Patricia abrió el libro que sostenía entre sus piernas por la página que marcaba un pequeño papel, el mismo que le enseñara el día anterior con el dibujo de aquel extraño jeroglífico.
—Sí claro, te dije que parecía estar formado por tres casillas de verificación…
—¡Check boxes!
—¿Qué?
—Dijiste check boxes.
—Sí bueno eso, tres check boxes y dos líneas sinuosas como imitando un río.
—¿Y qué más me dijiste?
—Pues que había cierto desorden en la forma en la que estaban esos check boxes.
—Una anomalía dijiste.
—Exactamente, eso dije.
—Mira.
Patricia le acercó el libro y le mostró con el dedo una fotografía aérea de Gizéh. Allí estaban las tres famosas pirámides, tres check boxes colosales. Primero la pirámide de Keops, la más grande de las tres. Debajo y a la izquierda de ésta, perfectamente alineada en la diagonal, la de Kefrén, algo más pequeña. Y debajo de esta última, pero mal alineada, la de Micerinos, la más pequeña de las tres. Y a la derecha de las tres el remate final, el río Nilo. Gustavo se quedó sin habla durante unos instantes, totalmente sobrecogido.
—Y todo esto lo has descubierto tú solito —le dijo Patricia acariciándole la mandíbula inferior con una mano, como si fuera un niño pequeño.
—¡Santo cielo, tenías razón, es un mapa! Eres increíble. De todas formas —prosiguió Gustavo mientras comparaba la foto con el jeroglífico dibujado en el trozo de papel— hay un error. La pirámide de Micerinos es la más pequeña de las tres, no la más grande como sugiere el jeroglífico.
—Ahí tienes tu anomalía. Ya sabes a dónde nos dirigimos.

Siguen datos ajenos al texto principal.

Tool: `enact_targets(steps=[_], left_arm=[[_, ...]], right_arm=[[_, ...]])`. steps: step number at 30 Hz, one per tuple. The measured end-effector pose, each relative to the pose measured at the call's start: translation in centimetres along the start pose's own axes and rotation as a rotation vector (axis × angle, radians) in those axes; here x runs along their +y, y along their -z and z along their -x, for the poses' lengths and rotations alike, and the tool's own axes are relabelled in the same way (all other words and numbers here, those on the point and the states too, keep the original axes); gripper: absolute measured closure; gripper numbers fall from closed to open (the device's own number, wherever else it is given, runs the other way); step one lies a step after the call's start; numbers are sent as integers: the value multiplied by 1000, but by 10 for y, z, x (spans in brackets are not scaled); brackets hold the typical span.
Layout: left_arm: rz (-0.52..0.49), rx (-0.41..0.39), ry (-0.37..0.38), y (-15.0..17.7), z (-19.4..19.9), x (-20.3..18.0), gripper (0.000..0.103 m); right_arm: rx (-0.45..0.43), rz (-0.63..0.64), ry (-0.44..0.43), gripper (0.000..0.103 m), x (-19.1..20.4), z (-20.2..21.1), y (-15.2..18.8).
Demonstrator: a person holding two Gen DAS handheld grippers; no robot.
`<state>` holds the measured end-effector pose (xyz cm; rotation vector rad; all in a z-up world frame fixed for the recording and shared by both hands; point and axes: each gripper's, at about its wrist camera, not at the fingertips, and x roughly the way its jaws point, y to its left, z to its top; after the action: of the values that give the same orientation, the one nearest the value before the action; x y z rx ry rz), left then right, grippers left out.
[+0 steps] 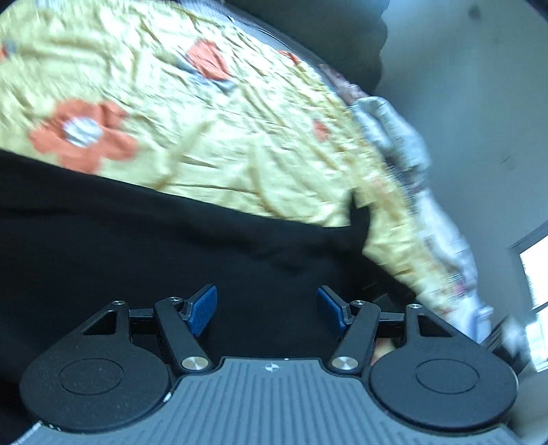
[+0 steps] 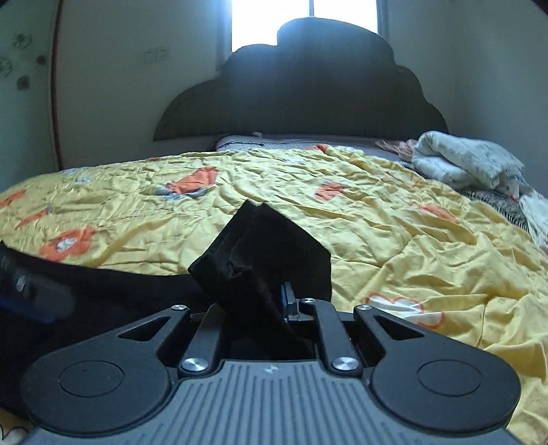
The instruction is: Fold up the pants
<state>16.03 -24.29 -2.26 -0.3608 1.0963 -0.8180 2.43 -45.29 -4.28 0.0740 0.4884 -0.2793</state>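
Black fabric: the pants [image 2: 260, 253] lie on the near edge of the bed, spread over the yellow flowered bedspread [image 2: 394, 226].
Right gripper [image 2: 274, 294]: clamped tight on a bunched corner of the pants, which sticks up in a peak in front of the camera.
Left gripper [image 1: 267, 308]: blue pads [image 1: 203, 309] stand well apart with nothing pinched, hovering over the dark cloth.
Left view: pretty blurry, so the white bundle [image 1: 394, 133] at the side is probably a blanket.
Background: dark scalloped headboard [image 2: 308, 96] under a bright window [image 2: 270, 20].
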Motion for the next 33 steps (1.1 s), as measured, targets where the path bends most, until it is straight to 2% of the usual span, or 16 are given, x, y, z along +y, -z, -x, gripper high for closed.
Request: enact_targets(steps=[4,7,11,14,16,18,19,25,26,28,29,30,33], left_arm=[[132,57,156,-9,-17,-4,32],[184,77,176,-10,-30,-5,32],[211,72,144,-9,-38,1,34],[222,66,132,-11,-37,10,58],[218,59,114,-15,-33,15,69],[174,37,62,-16,-28,13,91],[144,27,27,-15,-27,11,96],[63,15,-35,-7,-29,7,96],[53,13,-43,-6,-30,8,96],[27,4,-63,-4,-29,7,95],[13,0,-74,-3,-29,6,95],[-2,-2,-84,-2,-30,5,95],[-47,-11,-116,0,-30,-1,95]], right_arm=[[-30,90,-40,93,29,16,4],[-46,98,-101,93,44,26,4],[-62,97,-144,93,60,34,3],[-56,145,-161,92,74,34,5],[-44,182,-164,92,83,32,8],[-32,205,-162,92,89,30,11],[-28,215,-157,91,91,29,12],[6,281,-136,87,97,26,16],[11,293,-121,83,97,26,17],[5,320,-83,63,98,27,20],[-4,334,-67,58,98,29,22],[-13,346,-58,55,98,30,23],[-9,345,-53,57,97,29,25]])
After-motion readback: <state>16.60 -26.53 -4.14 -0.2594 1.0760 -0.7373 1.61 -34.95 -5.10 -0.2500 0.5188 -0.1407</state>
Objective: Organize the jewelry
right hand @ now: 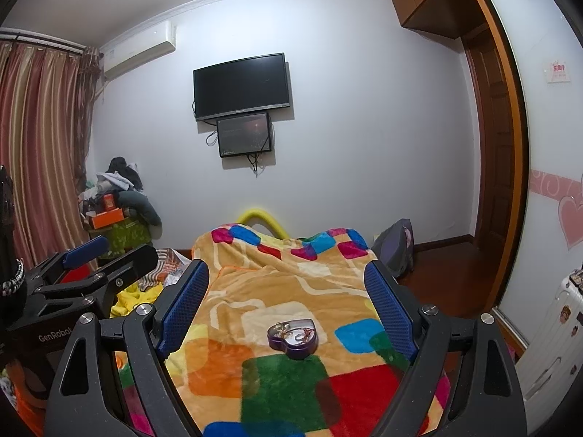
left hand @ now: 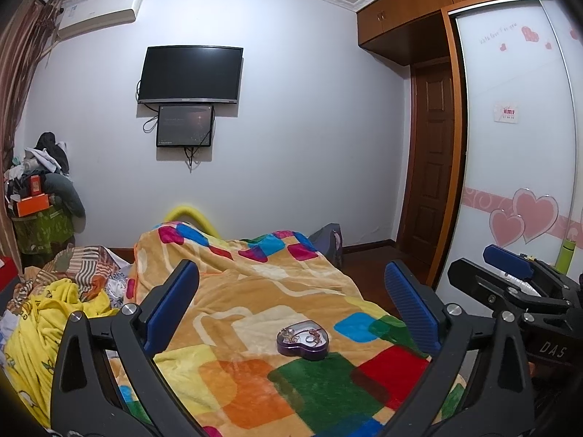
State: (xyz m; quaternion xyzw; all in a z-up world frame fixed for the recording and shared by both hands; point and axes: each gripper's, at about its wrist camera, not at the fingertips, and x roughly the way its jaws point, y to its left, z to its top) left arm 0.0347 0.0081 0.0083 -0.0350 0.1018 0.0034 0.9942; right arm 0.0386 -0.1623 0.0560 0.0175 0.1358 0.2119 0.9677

Gustavo permaneció pensativo durante casi todo el resto del vuelo, mientras Patricia aprovechaba para echarse un sueño. No paró de darle vueltas a todo aquello. Parecía una locura, pero tenía sentido. No había más que esperar unas horas para averiguarlo. Miró su reloj y comprobó que ya eran cerca de las nueve de la noche. En teoría faltaba sólo media hora para aterrizar, por lo que consideró que era el momento de ir despertando a Patricia. La besó cariñosamente en la mejilla y esperó a que ésta se espabilara.
—No me dijiste qué pasó al final con Apenatón.
—¿Con quién?
—Apenatón, el faraón que inventó el monoteísmo.
Patricia no pudo evitar una carcajada, que Gustavo no entendió.
—Supongo que te refieres a Akhenaton. A su muerte todo volvió a la normalidad. Los dioses de siempre fueron restaurados y él fue considerado un hereje. Hasta tal punto que fue borrado su nombre de todos los monumentos, que era lo peor que podían hacer con un faraón. Era como borrar su historia, como negar su existencia. Afortunadamente algo se salvó. La capital del Imperio fue llevada de nuevo a Tebas, la actual Luxor, en el alto Egipto. Él la había trasladado a Tell-el-Amarna, que mandó construir por entero más al norte, en el curso medio del Nilo. Actualmente no hay más que ruinas allí. ¿Por qué lo preguntas?
—No, por nada. Me pareció interesante la historia de aquel hombre. Todo un adelantado de su época.
—No, si al final voy a conseguir hacer de ti un hombre de provecho.